Return the listing exactly. Keep no pictures.

### Data below

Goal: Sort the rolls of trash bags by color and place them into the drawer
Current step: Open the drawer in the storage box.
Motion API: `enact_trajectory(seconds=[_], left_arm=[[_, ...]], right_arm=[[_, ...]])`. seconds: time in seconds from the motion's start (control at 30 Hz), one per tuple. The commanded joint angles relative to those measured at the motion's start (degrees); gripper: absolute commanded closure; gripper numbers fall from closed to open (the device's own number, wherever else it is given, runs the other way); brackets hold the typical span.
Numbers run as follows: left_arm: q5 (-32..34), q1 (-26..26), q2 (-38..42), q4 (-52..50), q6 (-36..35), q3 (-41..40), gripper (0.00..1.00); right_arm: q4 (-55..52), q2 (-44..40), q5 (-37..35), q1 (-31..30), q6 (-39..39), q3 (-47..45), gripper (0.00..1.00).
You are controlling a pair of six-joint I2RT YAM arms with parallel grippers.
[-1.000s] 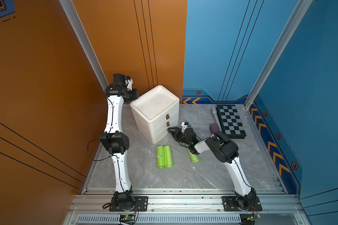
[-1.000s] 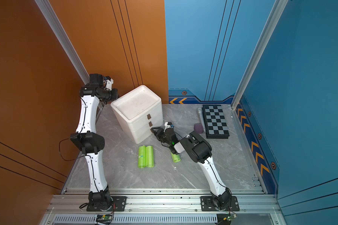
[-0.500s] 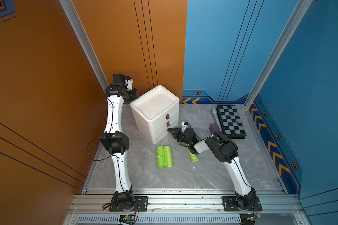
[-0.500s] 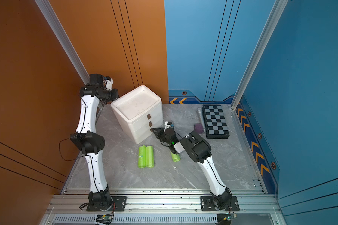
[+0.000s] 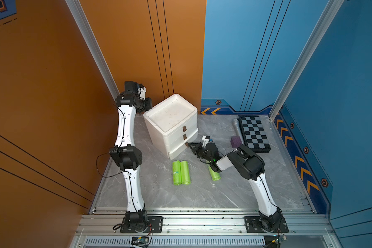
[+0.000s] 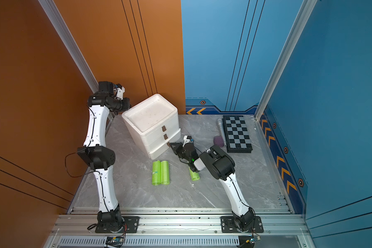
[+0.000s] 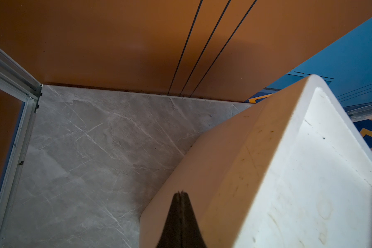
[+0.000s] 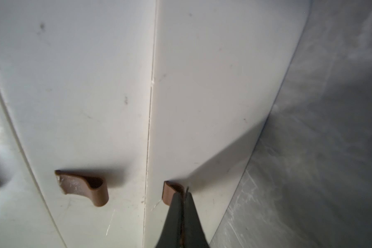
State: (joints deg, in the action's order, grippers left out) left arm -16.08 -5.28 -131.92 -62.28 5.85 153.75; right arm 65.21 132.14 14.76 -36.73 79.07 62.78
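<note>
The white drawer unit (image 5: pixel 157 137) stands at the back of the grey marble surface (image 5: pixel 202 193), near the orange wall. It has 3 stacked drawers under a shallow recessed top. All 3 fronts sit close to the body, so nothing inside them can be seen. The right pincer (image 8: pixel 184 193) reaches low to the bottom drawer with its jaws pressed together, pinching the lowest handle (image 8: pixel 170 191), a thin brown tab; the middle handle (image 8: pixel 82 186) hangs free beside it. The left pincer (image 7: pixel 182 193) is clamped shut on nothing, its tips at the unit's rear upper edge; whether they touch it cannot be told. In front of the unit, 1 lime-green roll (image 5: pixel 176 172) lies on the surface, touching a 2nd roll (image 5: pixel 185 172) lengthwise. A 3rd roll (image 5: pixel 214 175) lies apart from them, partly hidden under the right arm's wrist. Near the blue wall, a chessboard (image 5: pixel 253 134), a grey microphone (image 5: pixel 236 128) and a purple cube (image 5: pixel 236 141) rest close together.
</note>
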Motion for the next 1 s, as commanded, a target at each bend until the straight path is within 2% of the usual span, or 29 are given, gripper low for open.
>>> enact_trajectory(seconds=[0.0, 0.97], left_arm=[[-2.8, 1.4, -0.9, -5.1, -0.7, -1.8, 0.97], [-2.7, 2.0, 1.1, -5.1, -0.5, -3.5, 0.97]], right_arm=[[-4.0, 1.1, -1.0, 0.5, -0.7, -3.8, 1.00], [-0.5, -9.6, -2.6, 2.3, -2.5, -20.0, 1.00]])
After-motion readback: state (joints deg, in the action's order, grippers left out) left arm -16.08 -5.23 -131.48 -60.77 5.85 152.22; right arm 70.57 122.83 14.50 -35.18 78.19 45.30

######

Result:
Goal: Sort the rolls of trash bags by color and place them into the drawer
Current step: Open the drawer in the storage box.
Motion API: `enact_trajectory(seconds=[_], left_arm=[[_, ...]], right_arm=[[_, ...]])`. seconds: time in seconds from the motion's start (control at 30 Hz), one per tuple. The commanded joint angles relative to those measured at the motion's start (degrees); gripper: absolute commanded closure; gripper numbers fall from closed to open (the device's own number, wherever else it is given, runs the other way); brackets hold the typical span.
Numbers run as follows: left_arm: q5 (-32..34), q1 (-26..26), q2 (-38..42), q4 (-52..50), q6 (-36..35), q3 (-41..40), gripper (0.00..1.00); right_arm: q4 (-55..52), q2 (-44..40), q5 (-37..35), q1 (-31..30), q6 (-39..39), q3 (-47..45), gripper (0.00..1.00).
You are controlling a pair of six-joint I2RT YAM arms with parallel grippers.
[-1.000s] 
[-1.000s] 
[-0.500s] 
[-0.500s] 
[+0.000s] 
[+0.000s] 
[+0.000s] 
[+0.000s] 
State: (joints deg, in the action's order, grippers left out) left arm -16.08 -5.28 -131.92 -62.28 5.85 153.75; right arm 65.21 132.14 14.76 -36.73 79.07 62.78
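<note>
The white drawer unit (image 5: pixel 157 137) stands at the back of the grey marble surface (image 5: pixel 202 193), near the orange wall. It has 3 stacked drawers under a shallow recessed top. All 3 fronts sit close to the body, so nothing inside them can be seen. The right pincer (image 8: pixel 184 193) reaches low to the bottom drawer with its jaws pressed together, pinching the lowest handle (image 8: pixel 170 191), a thin brown tab; the middle handle (image 8: pixel 82 186) hangs free beside it. The left pincer (image 7: pixel 182 193) is clamped shut on nothing, its tips at the unit's rear upper edge; whether they touch it cannot be told. In front of the unit, 1 lime-green roll (image 5: pixel 176 172) lies on the surface, touching a 2nd roll (image 5: pixel 185 172) lengthwise. A 3rd roll (image 5: pixel 214 175) lies apart from them, partly hidden under the right arm's wrist. Near the blue wall, a chessboard (image 5: pixel 253 134), a grey microphone (image 5: pixel 236 128) and a purple cube (image 5: pixel 236 141) rest close together.
</note>
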Motion for the next 1 s, as commanded, a target at each bend until the straight path is within 2% of the usual span, or 29 are given, gripper low for open.
>>> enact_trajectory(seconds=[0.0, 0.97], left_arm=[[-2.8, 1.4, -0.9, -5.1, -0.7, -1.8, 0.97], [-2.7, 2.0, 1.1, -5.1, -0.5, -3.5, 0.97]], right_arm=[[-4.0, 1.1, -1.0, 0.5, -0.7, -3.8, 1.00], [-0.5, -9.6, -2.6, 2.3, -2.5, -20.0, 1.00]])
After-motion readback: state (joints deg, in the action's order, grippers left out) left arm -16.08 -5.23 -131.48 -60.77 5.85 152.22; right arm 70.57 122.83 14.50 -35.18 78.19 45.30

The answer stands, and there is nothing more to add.